At week 18, I had another “bad” bleed; I am not sure what always prompted me to call. This was a Friday night; my bad days always seemed to happen on the weekends. At this point, I still had to go to the Emergency room, as I was before twenty weeks. I went to the ER, in which they did the tests that they always did. I remember going into the cold, dark room, where the radiologist spent a good half hour taking pictures and trying to find measurements of the bleed. I remember her saying that she was having a hard time with it. Finally, when the doctor saw us, he gave us the same grim news… there was nothing that could be done. The baby looked fine, and they would continue to monitor the situation, just take it easy. I was put on bed rest for the week, as the doctor wanted me to really get some rest that week.
When I was on bed rest that week, I just watched television and read. I still got up and down to do things, and walked around a little bit. I usually would come downstairs and at least stay on the main level for the day, so I wasn’t always in my room. They had told me that stairs wasn’t an issue, and that I was okay to move around the house. I continued to bleed, and it didn’t seem to be making a difference, but I complied. I felt okay, and wasn’t overly tired… I never was able to take naps during the day. I became pretty sick of tv in a couple of days.

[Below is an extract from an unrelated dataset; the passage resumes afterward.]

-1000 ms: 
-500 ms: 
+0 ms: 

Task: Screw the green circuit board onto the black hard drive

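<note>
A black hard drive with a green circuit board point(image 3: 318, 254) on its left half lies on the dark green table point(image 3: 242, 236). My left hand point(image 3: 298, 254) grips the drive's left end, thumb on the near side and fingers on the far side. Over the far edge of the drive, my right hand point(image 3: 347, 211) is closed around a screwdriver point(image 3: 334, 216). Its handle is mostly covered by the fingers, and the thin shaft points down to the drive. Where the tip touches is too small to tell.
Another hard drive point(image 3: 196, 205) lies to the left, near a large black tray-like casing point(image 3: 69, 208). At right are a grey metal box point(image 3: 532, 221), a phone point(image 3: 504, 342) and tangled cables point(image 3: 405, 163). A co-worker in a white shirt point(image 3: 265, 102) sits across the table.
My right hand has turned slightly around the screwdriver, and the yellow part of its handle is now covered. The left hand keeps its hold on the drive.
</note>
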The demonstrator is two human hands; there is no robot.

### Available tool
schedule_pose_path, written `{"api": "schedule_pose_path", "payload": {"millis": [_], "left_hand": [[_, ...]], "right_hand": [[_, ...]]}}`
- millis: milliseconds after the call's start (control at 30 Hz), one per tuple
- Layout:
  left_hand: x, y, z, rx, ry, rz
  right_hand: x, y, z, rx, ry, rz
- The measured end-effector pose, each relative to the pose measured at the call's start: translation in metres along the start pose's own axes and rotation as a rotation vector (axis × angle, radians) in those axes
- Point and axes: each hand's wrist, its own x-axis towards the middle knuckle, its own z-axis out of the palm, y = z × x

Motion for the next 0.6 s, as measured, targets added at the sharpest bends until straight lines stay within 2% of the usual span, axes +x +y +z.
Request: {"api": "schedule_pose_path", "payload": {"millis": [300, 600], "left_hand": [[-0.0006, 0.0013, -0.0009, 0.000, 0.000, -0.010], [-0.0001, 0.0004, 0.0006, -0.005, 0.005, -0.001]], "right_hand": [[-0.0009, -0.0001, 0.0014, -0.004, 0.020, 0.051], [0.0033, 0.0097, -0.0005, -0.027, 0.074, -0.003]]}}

The next week, I was cleared to go back to work. It was a really light week at work, so I wasn’t going to have to do much. I was able to go in late and leave early on most days. At this point, I was supposed to begin another graduate level class; I thought I would be fine. That day on 5/22, Aaron and I’s five year anniversary, I went home early to rest and was going to go to my class at 4:30. It was a very hot day, and stupidly I wore jeans. I remember getting to the building, and felt a little light headed, but I assumed it was the heat. At one point, I became really dizzy and I knew that I started to bleed again. I rushed to the bathroom, where one of my colleagues helped me up. I remember thinking, this is it, this is really bad. I finally left the bathroom, and thought I would be able to wait it out until Aaron could come get me, but it got too bad. I was in so much pain and I was so hot and light headed. I finally went out to my car, where my colleague called 911. I remember thinking that this couldn’t be happening; we had plans for dinner, and we were actually going to go out, in spite of everything going on.